Избы нырнули за частокол деревьев и скрылись из виду. «Марьевка» – название-то какое! Не хватает ещё «Ивановки», Иван-да-Марья – целый букет.
– Я вот что тебе, товарка, скажу. Ты меня слухай, слухай и не отворачивайся. Чем детей-то кормить будешь? Трудодней – никаких. Бригадир за «так» палочки ставить не будет, да ты ему – ни посля родов, тем более теперь, годна не будешь. Кто пузо-то накачал, не он ли? Не Федька Шлёп-Hoгa? – услышал я заинтересованный шёпот той, что с клеёнчатой сумкой.

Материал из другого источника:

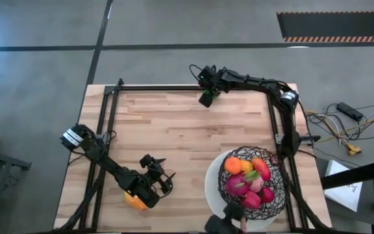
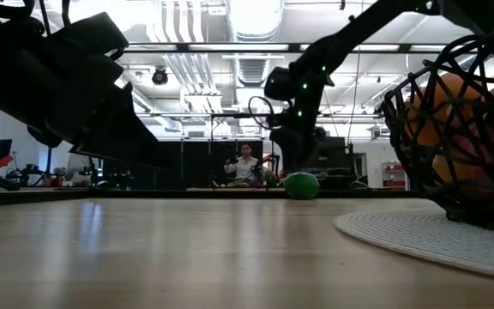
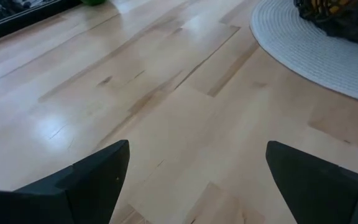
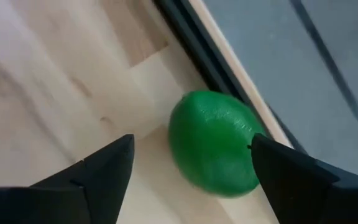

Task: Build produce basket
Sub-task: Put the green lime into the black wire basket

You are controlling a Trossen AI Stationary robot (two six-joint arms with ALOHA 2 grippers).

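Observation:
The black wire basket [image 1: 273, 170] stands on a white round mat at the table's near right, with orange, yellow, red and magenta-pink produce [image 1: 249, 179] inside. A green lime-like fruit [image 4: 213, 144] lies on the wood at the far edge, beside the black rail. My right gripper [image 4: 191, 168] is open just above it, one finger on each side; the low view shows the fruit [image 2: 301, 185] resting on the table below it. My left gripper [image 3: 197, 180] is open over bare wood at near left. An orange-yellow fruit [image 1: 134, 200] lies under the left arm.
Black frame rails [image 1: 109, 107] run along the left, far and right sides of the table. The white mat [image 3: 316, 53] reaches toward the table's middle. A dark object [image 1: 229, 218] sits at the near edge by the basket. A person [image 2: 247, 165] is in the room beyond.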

– Да нет. Куда я ему, у нас в Ивановке, – я обрадовался. Точно! Иван-Ивановка! Вот совпадение какое! Мне вспомнилось, что есть такая деревня – Ивановка, километров шесть-семь от Бондарей, но я там никогда не был, а слышать слышал, – У нас в Ивановке, – женщина смущённо передёрнула на животе кофту, – и без меня незамужних вдоволь. Косой не коси, сами ложатся. Война мужиков подобрала, а нам один хромой кочет достался. Ногу-то ему перед самой войной бондарец Лешка Моряк из-за Тоньки Улановой ломом перехватил. Точил на него зло Федька, а ему бы в землю Моряку поклониться надо. Он его, может, от верной смерти спас. Люди на войне головы положили, а этот до сих пор кочет-кочетом ходит. Должность хлебную получил. Один мужик на всю деревню. «Бригадир блины пёк, счетовод подмазывал. Председатель блины ел – никому не сказывал», – неожиданно повеселела женщина, даже ржавь на лице подтаяла.

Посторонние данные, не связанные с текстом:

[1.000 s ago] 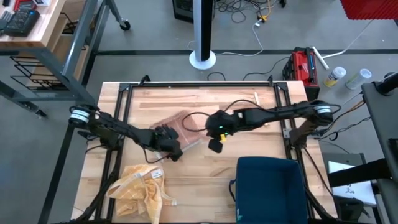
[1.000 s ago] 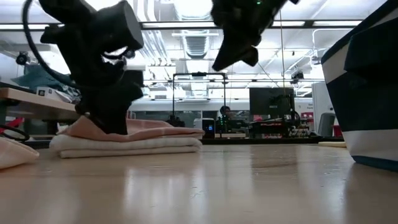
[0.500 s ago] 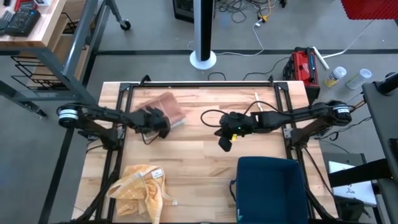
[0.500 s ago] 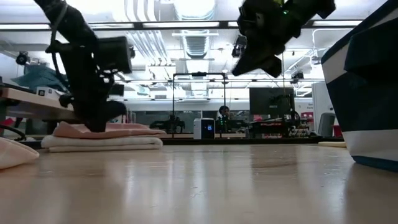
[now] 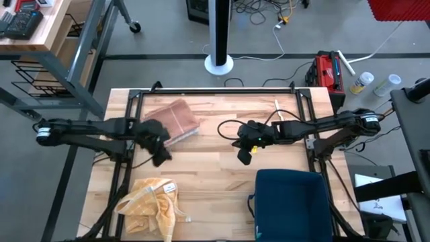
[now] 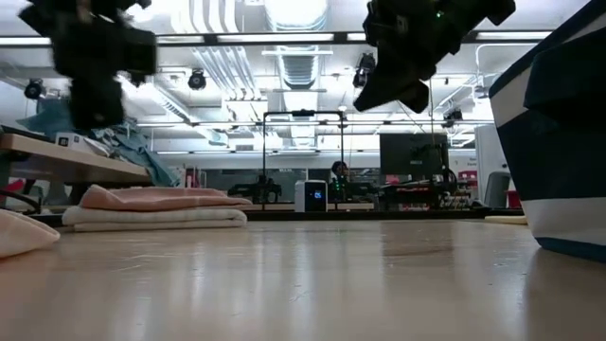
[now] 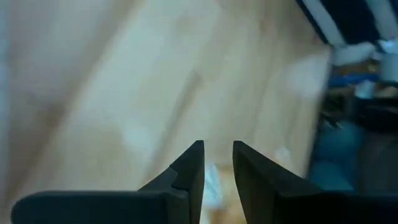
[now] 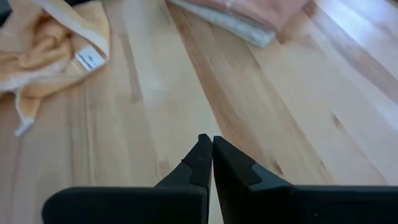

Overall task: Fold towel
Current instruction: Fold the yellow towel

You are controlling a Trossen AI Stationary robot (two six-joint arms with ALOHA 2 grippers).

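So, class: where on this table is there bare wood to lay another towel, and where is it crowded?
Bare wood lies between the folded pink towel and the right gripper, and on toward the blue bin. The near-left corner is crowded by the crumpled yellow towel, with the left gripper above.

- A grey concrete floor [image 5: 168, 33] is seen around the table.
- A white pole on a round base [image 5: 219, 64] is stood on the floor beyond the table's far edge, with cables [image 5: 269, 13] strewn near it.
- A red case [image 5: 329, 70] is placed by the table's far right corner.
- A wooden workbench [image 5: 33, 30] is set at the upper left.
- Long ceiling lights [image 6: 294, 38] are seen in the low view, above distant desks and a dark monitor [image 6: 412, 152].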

– Нy, а если не Шлёп-Нога, то – кто? – баба от любопытства склонила набок голову, заглядывая товарке в глаза.
Та снова передёрнула стягивающую её кофту и ничего не ответила.
– Во-во! Кто тебе помогать-то будет? Твоему насосу, кто тебя накачивал, может, свои оглоеды поперёк горла стоят. А тебе жить надо. Четверо на лавке, да этот – она небрежно похлопала тыльной стороной ладони по животу соседке. Та тихо отстранила её.
– Не трави, Нюрка, душу, и без тебя тошно, – опять поскучнела беременная женщина.
– А я и не травлю. Помнишь Зинку Залётку? Как же, помнишь. Царство ей небесное. Быстро убралась, и пожить не успела. Та тоже вот родила недоношенного, и мучилась с ним. И малъчонка мучается, и она. Пока её кто-то не надоумил этому недоноску под язык положить одну травку, – она на ухо тихо шепнула соседке название какого-то зелья. Та испуганно отшатнулась, побледнев так, что ржавые пятна на лице совсем исчезли, и лицо стало похоже на застывшую маску.
– Что ты, Господь с тобой, Бог накажет! Как же это, ребёночка-то?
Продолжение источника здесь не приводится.